Given how bad the interop is here, I think it might be better to just go with sanity, which the spec, IMHO, is closer to than most browsers. In particular, I'm not sure Gecko's behaviour here is necessarily more sensible than any other browser's. They're all pretty nutty.

However, I am very open to changing the spec here, if we know what we want to change it _to_. It's not clear to me that DOM2 HTML is any more sensible (or closer to interop) here than what we have here in DOM5 HTML.

Any opinions?

Maybe we should WONTFIX this overall bug and just consider changes on a per-attribute basis?
Comment 10 Aryeh Gregor 2010-10-03 16:23:32 UTC
Behavior when giving negative values for this sort of attribute is all over the place.  Some browsers clamp, some browsers wrap, some ignore out-of-range values, some do one thing sometimes and another thing other times.  The current spec seems sane to me: make them unsigned longs in the interface, and unsigned longs ignore out-of-range values in content attributes.  And the ones we don't want to be 0 also ignore a content attribute of 0.  (Not so sure about the reasonableness of throwing exceptions on IDL set, though, unless that consistently happens on out-of-range IDL sets.)
Comment 11 Ian 'Hixie' Hickson 2010-10-04 23:59:24 UTC
EDITOR'S RESPONSE: This is an Editor's Response to your comment. If you are satisfied with this response, please change the state of this bug to CLOSED. If you have additional information and would like the editor to reconsider, please reopen this bug. If you would like to escalate the issue to the full HTML Working Group, please add the TrackerRequest keyword to this bug, and suggest title and text for the tracker issue; or you may create a tracker issue yourself, if you are able to do so. For more details, see this document:
   http://dev.w3.org/html5/decision-policy/decision-policy.html

Status: Rejected
Change Description: no spec change
Rationale:

Ok.

As per the discussion above, I'm rejecting this bug on the principle that in general we want the types to represent roughly what the allowed ranges are for the IDL attributes.

It's almost certainly the case that:

 * some IDL attributes have the wrong types, given this definition
 * the "reflection" rules are wrong, either on specific aspects (e.g. raising exceptions on certain cases), or for specific attributes (e.g. maybe some attributes need particular weird behaviours for compat).
 * some attributes have the wrong ranges.

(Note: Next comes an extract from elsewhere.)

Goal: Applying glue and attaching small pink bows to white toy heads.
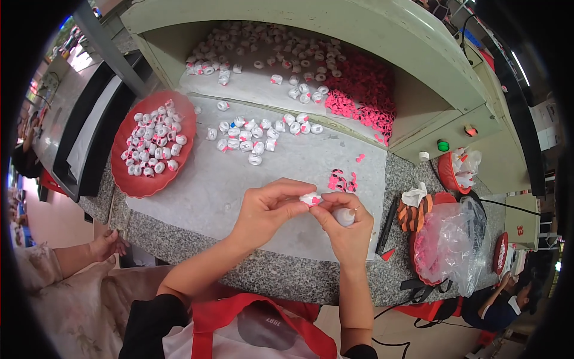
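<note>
1. Above the worktop (287,272), inward of its front edge, my left hand (260,209) pinches a small white piece (310,200) with a pink patch.
2. My right hand (347,236) has its thumb and fingertips at the same piece, and its curled fingers hold a white bottle (344,216).
3. Under both hands, a pale sheet (203,191) covers the worktop's middle.
4. Near the sheet's right edge lie loose pink-and-black bits (337,181).
5. By the worktop's left edge, a red dish (146,190) carries many white pieces.
6. Toward the back edge, more white pieces (258,147) cluster.
7. Behind them, a shelf unit (427,128) holds a pink heap (359,107) at its right.
</note>
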Tool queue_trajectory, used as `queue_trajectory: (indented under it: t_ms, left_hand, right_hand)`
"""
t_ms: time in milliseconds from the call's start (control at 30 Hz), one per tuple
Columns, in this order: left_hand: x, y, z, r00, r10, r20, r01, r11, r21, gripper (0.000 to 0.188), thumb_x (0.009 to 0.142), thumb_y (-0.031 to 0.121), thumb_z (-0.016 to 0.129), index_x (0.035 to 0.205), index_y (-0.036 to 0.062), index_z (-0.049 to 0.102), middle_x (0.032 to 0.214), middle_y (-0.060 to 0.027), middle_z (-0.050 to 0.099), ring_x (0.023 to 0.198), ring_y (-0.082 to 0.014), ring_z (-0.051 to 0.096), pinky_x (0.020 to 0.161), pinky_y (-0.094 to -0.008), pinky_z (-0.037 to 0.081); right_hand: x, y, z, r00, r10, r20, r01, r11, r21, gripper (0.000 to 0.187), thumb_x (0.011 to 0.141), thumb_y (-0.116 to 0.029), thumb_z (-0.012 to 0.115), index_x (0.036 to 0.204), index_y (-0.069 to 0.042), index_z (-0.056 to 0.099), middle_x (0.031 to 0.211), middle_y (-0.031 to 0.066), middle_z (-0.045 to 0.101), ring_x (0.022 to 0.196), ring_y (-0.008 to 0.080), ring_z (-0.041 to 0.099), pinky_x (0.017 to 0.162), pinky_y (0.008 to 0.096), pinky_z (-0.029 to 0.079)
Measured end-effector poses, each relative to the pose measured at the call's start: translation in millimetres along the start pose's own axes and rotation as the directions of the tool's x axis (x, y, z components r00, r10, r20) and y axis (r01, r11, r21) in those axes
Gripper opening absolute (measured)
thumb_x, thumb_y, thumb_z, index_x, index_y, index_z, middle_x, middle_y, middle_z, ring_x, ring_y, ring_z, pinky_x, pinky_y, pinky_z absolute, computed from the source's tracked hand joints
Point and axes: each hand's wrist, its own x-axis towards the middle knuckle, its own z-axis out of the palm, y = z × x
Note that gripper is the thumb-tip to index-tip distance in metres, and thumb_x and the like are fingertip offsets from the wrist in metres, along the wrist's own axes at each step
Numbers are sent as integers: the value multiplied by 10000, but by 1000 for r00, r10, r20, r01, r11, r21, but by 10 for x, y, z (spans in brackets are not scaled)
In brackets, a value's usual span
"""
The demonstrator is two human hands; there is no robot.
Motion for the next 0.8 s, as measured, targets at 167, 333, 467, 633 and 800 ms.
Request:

Please file specific bugs if there are specific concerns like this. In particular there are three rationales that are IMHO strong here:

 1. Specific pages require specific behaviour (legacy content compatibility). Please cite URLs so I can look into what the constraints are when filing such bugs.

 2. What the spec says is illogical, and no known specific compatibility constraints exist, and there is no wide interop, so we can probably change the spec to be more logical.

 3. All (or most) of the browsers do the same thing on a specific case that the spec disagrees on.